## Session 1: Introduction to Jupyter Notebooks and Python

### 1. An Introduction to the Environment

This first session will cover the basics of Python, and introduce elements that will help you get familiar with Python as an interactive computational environment for exploring data. The material is presented in an interactive environment that runs within your web browser, called a Jupyter Notebook. It allows presentation of text and graphics to be combined with Python code that can be run interactively, with the results appearing inline. We are looking at a Jupyter notebook now. Note that Jupyter is a relatively recent name for this so sometimes you may still see it referred to as an IPython noteboook. Jupyter is just the new version of IPython notebooks, but now also supports a variety of other languages and tools.

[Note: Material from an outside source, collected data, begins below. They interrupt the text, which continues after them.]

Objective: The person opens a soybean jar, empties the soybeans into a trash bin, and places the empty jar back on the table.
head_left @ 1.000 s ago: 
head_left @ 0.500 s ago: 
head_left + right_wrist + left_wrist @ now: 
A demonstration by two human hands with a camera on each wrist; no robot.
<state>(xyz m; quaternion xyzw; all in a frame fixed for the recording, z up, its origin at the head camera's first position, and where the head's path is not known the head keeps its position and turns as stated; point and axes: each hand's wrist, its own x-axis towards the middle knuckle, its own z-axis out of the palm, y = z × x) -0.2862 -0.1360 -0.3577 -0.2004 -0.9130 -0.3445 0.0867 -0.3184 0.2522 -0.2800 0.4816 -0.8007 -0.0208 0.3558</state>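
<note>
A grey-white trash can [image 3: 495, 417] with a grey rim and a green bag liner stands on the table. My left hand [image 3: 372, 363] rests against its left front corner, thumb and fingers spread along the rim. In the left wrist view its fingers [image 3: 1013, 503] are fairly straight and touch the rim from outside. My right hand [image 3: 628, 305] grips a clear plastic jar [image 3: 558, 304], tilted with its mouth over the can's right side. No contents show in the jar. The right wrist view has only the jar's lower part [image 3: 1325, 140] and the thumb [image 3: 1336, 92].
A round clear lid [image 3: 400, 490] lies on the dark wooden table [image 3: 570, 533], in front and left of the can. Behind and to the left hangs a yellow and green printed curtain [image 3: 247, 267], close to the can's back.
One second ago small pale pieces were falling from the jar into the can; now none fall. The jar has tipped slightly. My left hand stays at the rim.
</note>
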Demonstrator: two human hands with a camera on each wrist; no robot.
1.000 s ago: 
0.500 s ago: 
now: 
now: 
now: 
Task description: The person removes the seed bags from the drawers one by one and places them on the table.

Let's start by getting familiar with the Jupyter Notebook and how it works.

### 1.1 Launching a Jupyter Notebook on DataHub

In this course we will be using hosted computing facilities to make it easy to start learning to code in Python and to leverage university computing infrastructure. In class we will use datahub, and you can use a Calnet login to connect it at http://datahub.berkeley.edu.

### 1.2 Using Jupyter Notebooks

Once you launch the Jupyter Notebook, and the Notebook opens up in your browser, you will be looking at a directory of the folder you were in when you launched the notebook. you can either load an existing notebook if you see one in the directory, or create a new one.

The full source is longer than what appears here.